▶ _INFORMATION SHOWN_

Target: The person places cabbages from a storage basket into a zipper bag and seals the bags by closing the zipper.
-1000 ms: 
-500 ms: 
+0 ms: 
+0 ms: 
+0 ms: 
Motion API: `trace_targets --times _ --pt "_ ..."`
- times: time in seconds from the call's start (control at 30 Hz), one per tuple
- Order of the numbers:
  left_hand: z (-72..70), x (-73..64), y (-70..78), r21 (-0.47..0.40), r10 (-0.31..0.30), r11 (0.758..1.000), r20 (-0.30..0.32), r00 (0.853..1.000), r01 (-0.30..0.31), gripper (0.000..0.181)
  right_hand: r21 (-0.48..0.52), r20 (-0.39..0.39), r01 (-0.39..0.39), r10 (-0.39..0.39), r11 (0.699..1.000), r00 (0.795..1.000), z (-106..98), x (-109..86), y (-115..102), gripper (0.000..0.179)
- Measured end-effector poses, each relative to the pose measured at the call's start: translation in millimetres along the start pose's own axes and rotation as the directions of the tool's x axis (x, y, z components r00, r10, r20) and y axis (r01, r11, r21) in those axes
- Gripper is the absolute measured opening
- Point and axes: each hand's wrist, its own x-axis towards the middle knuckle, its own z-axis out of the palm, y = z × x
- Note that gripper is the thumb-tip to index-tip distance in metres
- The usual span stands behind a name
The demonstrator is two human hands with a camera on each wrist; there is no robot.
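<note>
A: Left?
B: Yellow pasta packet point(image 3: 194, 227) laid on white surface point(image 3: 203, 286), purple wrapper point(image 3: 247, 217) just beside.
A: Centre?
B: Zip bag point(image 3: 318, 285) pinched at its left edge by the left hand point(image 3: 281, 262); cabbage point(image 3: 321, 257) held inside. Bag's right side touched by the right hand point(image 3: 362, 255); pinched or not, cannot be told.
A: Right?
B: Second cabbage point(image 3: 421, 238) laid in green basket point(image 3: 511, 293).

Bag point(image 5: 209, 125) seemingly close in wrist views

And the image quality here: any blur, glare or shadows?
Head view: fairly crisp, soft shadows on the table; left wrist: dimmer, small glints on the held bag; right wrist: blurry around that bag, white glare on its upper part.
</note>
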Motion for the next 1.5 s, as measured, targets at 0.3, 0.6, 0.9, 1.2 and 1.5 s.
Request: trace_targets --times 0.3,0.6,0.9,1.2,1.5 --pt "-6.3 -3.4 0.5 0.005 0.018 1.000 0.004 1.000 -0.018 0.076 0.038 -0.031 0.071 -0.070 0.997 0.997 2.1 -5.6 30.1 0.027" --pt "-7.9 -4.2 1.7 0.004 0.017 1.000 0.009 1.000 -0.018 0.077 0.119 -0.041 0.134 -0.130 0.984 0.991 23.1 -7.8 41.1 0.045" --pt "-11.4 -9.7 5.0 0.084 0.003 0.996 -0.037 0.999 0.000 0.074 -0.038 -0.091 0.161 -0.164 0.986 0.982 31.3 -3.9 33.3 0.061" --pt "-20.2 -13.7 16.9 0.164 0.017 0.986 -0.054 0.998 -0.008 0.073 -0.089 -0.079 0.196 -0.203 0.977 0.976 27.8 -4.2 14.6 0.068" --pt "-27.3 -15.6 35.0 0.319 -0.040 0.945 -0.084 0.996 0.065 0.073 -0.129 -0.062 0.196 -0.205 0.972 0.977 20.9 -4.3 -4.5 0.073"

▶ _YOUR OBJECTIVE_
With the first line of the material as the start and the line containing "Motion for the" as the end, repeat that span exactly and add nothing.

▶ _TASK OUTPUT_
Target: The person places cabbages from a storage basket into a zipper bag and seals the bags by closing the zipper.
-1000 ms: 
-500 ms: 
+0 ms: 
+0 ms: 
+0 ms: 
Motion API: `trace_targets --times _ --pt "_ ..."`
- times: time in seconds from the call's start (control at 30 Hz), one per tuple
- Order of the numbers:
  left_hand: z (-72..70), x (-73..64), y (-70..78), r21 (-0.47..0.40), r10 (-0.31..0.30), r11 (0.758..1.000), r20 (-0.30..0.32), r00 (0.853..1.000), r01 (-0.30..0.31), gripper (0.000..0.181)
  right_hand: r21 (-0.48..0.52), r20 (-0.39..0.39), r01 (-0.39..0.39), r10 (-0.39..0.39), r11 (0.699..1.000), r00 (0.795..1.000), z (-106..98), x (-109..86), y (-115..102), gripper (0.000..0.179)
- Measured end-effector poses, each relative to the pose measured at the call's start: translation in millimetres along the start pose's own axes and rotation as the directions of the tool's x axis (x, y, z components r00, r10, r20) and y axis (r01, r11, r21) in those axes
- Gripper is the absolute measured opening
- Point and axes: each hand's wrist, its own x-axis towards the middle knuckle, its own z-axis out of the palm, y = z × x
- Note that gripper is the thumb-tip to index-tip distance in metres
- The usual span stands behind a name
The demonstrator is two human hands with a camera on each wrist; there is no robot.
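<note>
A: Left?
B: Yellow pasta packet point(image 3: 194, 227) laid on white surface point(image 3: 203, 286), purple wrapper point(image 3: 247, 217) just beside.
A: Centre?
B: Zip bag point(image 3: 318, 285) pinched at its left edge by the left hand point(image 3: 281, 262); cabbage point(image 3: 321, 257) held inside. Bag's right side touched by the right hand point(image 3: 362, 255); pinched or not, cannot be told.
A: Right?
B: Second cabbage point(image 3: 421, 238) laid in green basket point(image 3: 511, 293).

Bag point(image 5: 209, 125) seemingly close in wrist views

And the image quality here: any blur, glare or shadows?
Head view: fairly crisp, soft shadows on the table; left wrist: dimmer, small glints on the held bag; right wrist: blurry around that bag, white glare on its upper part.
</note>
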Motion for the next 1.5 s, as measured, targets at 0.3, 0.6, 0.9, 1.2 and 1.5 s.

What was requested is fully covered by this answer.